Agar kita punya gambaran yang sama — tentang betapa berbedanya kemampuan mengenal arah ini, Saya ingin Anda semua menutup mata sebentar — lalu tunjuk arah tenggara.
Tetap tutup mata. Tunjuklah. Oke, Anda bisa buka mata sekarang. Saya lihat kalian menunjuk ke sana, ke sana, ke sana, ke sana… Saya sendiri juga tidak tahu —
Bisa dikatakan kita punya akurasi rendah dalam mengenali arah. Ini contoh perbedaan besar kemampuan kognitif antarbahasa, kan? Ada satu kelompok — yang sangat terhormat seperti Anda semua — tidak tahu arah dengan pasti, sedangkan di tempat lain, saya bertanya ke anak 5 tahun dan dia tahu.
Terdapat pula perbedaan besar mengenai persepsi akan waktu. Di sini saya punya foto kakek saya dengan umur yang berbeda-beda. Jika saya minta penutur Bahasa Inggris untuk merunut waktu, susunannya akan seperti ini, dari kiri ke kanan. Ini terkait dengan arah penulisan. Jika kalian penutur bahasa Ibrani atau Arab, mungkin susunannya akan berlawanan arah, dari kanan ke kiri.

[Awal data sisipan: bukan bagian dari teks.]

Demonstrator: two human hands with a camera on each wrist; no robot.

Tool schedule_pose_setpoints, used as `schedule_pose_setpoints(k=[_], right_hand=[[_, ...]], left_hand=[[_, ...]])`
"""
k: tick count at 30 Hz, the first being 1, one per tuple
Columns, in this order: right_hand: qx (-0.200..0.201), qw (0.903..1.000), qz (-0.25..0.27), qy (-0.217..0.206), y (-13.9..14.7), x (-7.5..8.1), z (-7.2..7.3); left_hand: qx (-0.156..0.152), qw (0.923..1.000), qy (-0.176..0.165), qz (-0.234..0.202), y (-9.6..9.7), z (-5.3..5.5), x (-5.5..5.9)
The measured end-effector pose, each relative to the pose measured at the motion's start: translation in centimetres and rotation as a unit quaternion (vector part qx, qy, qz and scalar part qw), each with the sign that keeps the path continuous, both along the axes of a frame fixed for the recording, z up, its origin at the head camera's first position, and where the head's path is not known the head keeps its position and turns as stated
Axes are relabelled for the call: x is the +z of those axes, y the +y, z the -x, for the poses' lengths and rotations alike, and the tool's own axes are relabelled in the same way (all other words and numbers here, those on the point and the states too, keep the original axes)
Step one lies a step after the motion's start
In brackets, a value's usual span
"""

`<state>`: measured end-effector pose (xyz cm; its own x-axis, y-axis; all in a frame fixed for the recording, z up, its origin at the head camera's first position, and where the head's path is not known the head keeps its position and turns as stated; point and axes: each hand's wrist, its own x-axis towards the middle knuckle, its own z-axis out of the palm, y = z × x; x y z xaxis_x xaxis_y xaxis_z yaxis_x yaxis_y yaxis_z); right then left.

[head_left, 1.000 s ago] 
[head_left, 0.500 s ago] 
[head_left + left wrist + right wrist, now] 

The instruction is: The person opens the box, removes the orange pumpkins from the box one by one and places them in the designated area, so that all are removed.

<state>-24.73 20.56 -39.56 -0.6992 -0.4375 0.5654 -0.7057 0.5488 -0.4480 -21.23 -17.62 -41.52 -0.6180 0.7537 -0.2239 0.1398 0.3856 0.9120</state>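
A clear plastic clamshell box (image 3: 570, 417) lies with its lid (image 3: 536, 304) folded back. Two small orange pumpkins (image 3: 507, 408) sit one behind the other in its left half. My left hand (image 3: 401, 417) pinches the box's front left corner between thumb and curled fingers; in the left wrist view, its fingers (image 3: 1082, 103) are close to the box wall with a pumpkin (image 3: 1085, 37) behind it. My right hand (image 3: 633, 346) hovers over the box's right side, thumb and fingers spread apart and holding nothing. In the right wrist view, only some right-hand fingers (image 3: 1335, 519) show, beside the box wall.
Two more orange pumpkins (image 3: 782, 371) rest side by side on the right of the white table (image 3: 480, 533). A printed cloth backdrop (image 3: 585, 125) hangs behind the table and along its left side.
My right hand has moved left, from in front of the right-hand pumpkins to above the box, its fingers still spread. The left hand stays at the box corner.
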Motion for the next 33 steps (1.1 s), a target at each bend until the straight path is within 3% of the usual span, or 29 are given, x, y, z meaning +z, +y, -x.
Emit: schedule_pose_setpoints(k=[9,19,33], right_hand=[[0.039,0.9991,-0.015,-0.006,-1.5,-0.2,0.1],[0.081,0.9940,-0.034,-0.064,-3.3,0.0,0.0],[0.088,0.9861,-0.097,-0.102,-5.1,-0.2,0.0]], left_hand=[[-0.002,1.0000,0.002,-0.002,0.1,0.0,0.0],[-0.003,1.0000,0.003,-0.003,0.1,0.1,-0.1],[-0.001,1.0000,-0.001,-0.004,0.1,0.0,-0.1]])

Tetapi bagaimana Kuuk Thaayorre, suku Aborigin tadi, mengurutkannya? Mereka tidak menggunakan arah “kiri” dan “kanan”. Saya beri Anda petunjuk. Jika kita menghadapkan orang ke arah selatan, mereka akan menyusun waktu dari kiri ke kanan. Jika kita menghadapkan mereka ke arah utara, mereka akan merunut waktu dari kanan ke kiri. Jika mereka kita hadapkan ke timur, jalannya waktu akan mendekati tubuh. Apa polanya? Timur ke Barat, kan? Bagi mereka, waktu tidak terpatok pada posisi tubuh, waktu terpatok pada lanskap. Sedangkan bagi saya, saat tubuh ke sini, arah waktu ke sini, jika saya menghadap ke sini, maka waktu ke arah sini. Saya menghadap ke sini, waktu ke arah sini, sangat egosentris karena arah waktu selalu berubah mengikuti saya– setiap kali saya berpaling arah. Sedangkan bagi Kuuk Thaayorre, waktu terpatok pada lanskap. Persepsi yang sangat berbeda pada waktu.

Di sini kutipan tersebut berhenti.